The history of these healing treats speaks to the Philippines' multicultural past. They were first introduced in the region by Spanish friars in the 1600s and were originally fed as curative cookies to the sick on September 10, on the feast day of St. Nicholas of Tolentino, hence their name: Bread of St. Nicholas.
Soon enough, locals started to learn how to bake them from Spanish nuns who taught local women the recipe for these beloved cookies. As explained by chef and food historian Atching Lillian Borromeo, Spanish nuns living in the Philippines during the 1600s faced an unusual problem. “There was no cement back there,” Atching Lillian Borromeo explains in the above video, “so churches and buildings were built using egg white.”
Indeed, according to oral traditions, egg whites were used in ancient times as an ingredient in mortar, which was used to bind building materials. This practice left people with excess egg yolk, Atching Lillian Borromeo says. To solve this issue, ingenious nuns taught local women recipes that could make use of all those excess egg yolks, like San Nicolas cookies.
The nuns also adapted the San Nicolas cookie recipe to fit local ingredients. For example, coconut milk replaced regular milk and arrowroot flour was used instead of white flour. The resulting shortbread-like cookies became a beloved tradition for millions of Filipinos over the years.
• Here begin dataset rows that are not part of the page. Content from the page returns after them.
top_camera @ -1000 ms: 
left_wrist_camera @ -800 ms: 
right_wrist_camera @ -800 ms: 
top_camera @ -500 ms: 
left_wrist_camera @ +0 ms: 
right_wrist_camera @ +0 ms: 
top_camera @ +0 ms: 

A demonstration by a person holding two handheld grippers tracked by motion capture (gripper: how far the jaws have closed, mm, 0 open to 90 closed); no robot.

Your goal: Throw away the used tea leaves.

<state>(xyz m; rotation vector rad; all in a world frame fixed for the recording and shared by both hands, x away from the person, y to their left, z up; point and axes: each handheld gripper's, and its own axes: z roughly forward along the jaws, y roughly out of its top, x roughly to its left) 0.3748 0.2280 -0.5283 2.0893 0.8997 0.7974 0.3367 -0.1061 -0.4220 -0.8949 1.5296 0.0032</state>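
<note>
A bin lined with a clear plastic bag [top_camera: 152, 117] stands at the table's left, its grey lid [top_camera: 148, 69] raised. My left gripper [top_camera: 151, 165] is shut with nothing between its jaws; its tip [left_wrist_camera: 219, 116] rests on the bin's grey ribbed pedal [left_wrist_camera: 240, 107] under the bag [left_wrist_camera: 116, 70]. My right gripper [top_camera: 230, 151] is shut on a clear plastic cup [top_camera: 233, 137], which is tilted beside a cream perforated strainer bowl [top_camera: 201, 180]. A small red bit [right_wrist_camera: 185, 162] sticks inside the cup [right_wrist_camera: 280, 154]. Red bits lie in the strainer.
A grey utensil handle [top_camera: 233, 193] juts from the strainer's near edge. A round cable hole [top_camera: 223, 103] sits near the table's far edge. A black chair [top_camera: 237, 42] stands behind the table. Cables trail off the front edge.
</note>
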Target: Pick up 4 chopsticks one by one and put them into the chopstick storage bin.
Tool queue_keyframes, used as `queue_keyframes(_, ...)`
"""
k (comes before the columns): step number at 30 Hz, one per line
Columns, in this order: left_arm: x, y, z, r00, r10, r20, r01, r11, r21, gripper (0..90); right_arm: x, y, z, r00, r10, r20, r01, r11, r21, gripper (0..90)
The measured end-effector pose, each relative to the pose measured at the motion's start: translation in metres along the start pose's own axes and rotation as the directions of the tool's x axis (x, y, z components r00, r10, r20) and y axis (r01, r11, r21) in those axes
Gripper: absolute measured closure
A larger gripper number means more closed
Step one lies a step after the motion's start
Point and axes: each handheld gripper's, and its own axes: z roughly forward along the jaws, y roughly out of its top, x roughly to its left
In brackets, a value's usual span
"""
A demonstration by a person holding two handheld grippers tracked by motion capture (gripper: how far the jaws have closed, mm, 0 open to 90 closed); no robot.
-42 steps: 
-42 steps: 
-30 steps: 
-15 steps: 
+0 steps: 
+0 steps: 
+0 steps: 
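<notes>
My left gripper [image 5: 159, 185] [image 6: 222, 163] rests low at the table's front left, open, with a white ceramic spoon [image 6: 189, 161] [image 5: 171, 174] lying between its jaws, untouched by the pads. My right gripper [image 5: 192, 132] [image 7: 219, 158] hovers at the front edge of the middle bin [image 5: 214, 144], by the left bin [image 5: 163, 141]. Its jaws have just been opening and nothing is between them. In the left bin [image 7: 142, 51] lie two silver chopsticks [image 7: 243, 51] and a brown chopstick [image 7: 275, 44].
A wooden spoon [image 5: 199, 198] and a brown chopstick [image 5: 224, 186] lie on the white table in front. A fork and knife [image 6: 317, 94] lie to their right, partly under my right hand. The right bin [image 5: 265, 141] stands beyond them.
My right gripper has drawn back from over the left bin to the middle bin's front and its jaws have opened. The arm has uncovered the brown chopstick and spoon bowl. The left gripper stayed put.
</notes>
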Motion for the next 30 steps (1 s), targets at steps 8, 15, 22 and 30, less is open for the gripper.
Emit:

San Nicolas cookies were also considered a way to pass on family identity. As explained by Atching Lillian Borromeo, each family would mold them with their own coats of arms. Each oval-shaped cookie would be molded with hand-carved molds made by local craftsmen using mahogany, yakal, or molave wood.
Today, some families still keep this tradition alive. “The oldest mold I have came from my great grandmother,” Atching Lillian Borromeo says. “It is almost 300 years old.” Other families imprint the cookies with the emblem of St. Nicholas of Tolentino.
The tradition still holds strong in the region of Pampanga, where Atching Lillian Borromeo lives. Part of her work as a traditional cook and food historian is to keep this 400-year-old tradition alive. “We should make the cookies with gratitude for the history behind it,” she says. “I hope these cookies will not die but live on.”